On this topic a great deal probably depends on the type of fishing you do and your intent for the finder. I know that some fishermen use a finder to locate pods or even individual fish with a reasonable degree of accuracy. Personally I don't use one for that purpose, although I do pay attention to fish depth. My main use is for water depth, temperature, and to locate structure. Yes, if I see a good concentration of fish that's never a bad thing either -- but locating the depth and structure preferences of the trout is what I'm after. The Buddy is very good at all of these things, but no it won't have the screen resolution and detail of higher end models either.


----------



## MarkM (Sep 7, 2007)

threshershark said:


> +1 for the Buddy, it's the least complex method for use w/ a pontoon. GrandpaD's comments are well put for getting things working right.
> 
> On this topic a great deal probably depends on the type of fishing you do and your intent for the finder.

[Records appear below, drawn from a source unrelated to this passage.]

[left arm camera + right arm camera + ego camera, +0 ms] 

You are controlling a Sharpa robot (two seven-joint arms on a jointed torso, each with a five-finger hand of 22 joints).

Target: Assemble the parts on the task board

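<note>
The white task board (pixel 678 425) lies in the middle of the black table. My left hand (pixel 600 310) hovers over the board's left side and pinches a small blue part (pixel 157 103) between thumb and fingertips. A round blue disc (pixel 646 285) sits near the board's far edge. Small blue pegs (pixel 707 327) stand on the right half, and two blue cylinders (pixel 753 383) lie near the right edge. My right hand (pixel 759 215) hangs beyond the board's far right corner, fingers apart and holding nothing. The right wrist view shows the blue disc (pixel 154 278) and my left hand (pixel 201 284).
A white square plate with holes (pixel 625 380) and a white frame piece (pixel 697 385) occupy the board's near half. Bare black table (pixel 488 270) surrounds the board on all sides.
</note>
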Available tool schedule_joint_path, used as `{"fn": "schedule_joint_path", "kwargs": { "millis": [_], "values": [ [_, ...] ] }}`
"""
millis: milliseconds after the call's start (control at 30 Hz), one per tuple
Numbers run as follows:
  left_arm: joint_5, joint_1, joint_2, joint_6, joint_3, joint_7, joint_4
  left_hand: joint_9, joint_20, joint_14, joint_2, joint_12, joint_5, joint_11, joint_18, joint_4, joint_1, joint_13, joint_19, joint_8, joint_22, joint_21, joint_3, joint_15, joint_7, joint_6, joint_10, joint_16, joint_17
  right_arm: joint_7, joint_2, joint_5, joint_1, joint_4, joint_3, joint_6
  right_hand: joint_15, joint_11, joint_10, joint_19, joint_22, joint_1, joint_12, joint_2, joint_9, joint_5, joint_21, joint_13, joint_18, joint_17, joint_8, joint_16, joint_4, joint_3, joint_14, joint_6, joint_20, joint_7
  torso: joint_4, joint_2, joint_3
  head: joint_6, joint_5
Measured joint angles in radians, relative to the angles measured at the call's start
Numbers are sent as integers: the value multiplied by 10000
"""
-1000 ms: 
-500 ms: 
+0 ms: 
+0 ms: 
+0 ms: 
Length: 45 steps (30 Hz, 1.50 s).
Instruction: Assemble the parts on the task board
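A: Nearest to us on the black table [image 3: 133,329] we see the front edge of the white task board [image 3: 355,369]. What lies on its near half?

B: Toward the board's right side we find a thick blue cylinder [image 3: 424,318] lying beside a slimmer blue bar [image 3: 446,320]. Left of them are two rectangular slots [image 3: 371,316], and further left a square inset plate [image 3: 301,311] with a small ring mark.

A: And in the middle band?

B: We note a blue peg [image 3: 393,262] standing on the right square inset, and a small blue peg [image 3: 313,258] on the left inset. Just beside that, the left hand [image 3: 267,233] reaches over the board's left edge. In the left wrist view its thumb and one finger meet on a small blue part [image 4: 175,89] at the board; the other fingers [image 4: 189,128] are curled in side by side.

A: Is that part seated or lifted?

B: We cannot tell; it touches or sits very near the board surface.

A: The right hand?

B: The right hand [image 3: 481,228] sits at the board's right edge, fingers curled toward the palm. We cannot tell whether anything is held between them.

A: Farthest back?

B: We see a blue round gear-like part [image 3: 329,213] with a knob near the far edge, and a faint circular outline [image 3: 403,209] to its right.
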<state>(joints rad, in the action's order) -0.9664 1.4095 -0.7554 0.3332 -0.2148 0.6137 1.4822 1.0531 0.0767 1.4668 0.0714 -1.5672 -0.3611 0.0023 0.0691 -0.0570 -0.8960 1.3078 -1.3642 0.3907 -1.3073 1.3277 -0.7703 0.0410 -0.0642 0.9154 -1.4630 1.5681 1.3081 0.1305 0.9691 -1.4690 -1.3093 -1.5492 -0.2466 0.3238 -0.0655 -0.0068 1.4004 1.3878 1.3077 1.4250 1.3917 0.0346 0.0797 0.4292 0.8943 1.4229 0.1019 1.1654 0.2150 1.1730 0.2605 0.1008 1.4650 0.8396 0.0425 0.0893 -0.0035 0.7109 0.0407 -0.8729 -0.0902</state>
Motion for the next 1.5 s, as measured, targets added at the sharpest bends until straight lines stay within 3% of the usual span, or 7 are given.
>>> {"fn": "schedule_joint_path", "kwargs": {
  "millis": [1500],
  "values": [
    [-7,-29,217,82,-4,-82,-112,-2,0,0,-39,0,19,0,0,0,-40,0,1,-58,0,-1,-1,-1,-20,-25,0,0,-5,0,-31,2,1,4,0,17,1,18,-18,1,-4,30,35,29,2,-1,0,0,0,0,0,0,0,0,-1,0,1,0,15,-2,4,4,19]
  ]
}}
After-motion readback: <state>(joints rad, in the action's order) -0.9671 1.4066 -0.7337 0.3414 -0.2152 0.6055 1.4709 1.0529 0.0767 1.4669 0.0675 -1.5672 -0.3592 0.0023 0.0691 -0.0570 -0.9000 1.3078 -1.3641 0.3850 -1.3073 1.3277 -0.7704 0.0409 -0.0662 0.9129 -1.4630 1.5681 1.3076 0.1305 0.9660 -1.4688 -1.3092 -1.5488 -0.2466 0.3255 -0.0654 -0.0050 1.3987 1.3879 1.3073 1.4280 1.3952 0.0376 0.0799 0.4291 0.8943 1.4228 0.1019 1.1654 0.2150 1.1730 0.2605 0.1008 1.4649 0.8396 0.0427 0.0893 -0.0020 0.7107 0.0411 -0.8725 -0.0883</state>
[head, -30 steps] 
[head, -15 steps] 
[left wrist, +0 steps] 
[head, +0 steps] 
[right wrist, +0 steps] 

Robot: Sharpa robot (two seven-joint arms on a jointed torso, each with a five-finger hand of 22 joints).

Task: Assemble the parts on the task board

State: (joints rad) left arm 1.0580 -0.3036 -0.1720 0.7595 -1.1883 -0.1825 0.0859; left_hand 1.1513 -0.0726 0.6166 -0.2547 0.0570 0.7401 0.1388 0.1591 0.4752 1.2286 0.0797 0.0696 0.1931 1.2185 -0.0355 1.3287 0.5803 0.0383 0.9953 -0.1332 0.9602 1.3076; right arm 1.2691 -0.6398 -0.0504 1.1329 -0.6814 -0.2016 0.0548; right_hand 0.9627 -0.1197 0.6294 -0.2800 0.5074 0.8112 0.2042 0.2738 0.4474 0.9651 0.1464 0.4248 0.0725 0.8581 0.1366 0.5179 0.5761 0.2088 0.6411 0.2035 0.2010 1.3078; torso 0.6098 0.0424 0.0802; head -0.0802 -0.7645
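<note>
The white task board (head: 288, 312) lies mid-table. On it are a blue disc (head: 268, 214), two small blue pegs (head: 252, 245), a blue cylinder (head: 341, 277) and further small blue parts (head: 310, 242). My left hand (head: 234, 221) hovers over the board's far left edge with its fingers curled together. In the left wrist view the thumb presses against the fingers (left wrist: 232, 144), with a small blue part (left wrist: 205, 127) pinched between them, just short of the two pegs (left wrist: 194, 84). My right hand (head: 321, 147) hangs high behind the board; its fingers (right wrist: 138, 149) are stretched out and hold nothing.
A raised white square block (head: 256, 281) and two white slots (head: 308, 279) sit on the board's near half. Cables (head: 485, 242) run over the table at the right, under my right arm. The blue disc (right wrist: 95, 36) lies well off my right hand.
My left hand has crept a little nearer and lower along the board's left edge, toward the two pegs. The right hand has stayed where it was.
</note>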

I know that some fishermen use a finder to locate pods or even individual fish with a reasonable degree of accuracy. Personally I don't use one for that purpose, although I do pay attention to fish depth. My main use is for water depth, temperature, and to locate structure. Yes, if I see a good concentration of fish that's never a bad thing either -- but locating the depth and structure preferences of the trout is what I'm after. The Buddy is very good at all of these things, but no it won't have the screen resolution and detail of higher end models either.


Good post Shark, I use my Buddy the same way. Depth, temp, and structure is what I am looking at with my Buddy.

Mark


----------



## stupiddog (Jan 15, 2008)

I think what I'm really looking for is an easier way to locate schools of kokes because Ive decided to devote a little extra time this year to those tasty little critters.


----------



## scott_rn (Sep 11, 2007)

stupiddog said:


> I think what I'm really looking for is an easier way to locate schools of kokes because Ive decided to devote a little extra time this year to those tasty little critters.


Sorry to sidetrack, do they hang in schools? I've never really fished for them and only caught a couple while fishing for trout.
Good luck with the finder dilema, I still haven't decided on one either.


----------



## stupiddog (Jan 15, 2008)

Yes they are usually schooled up.


----------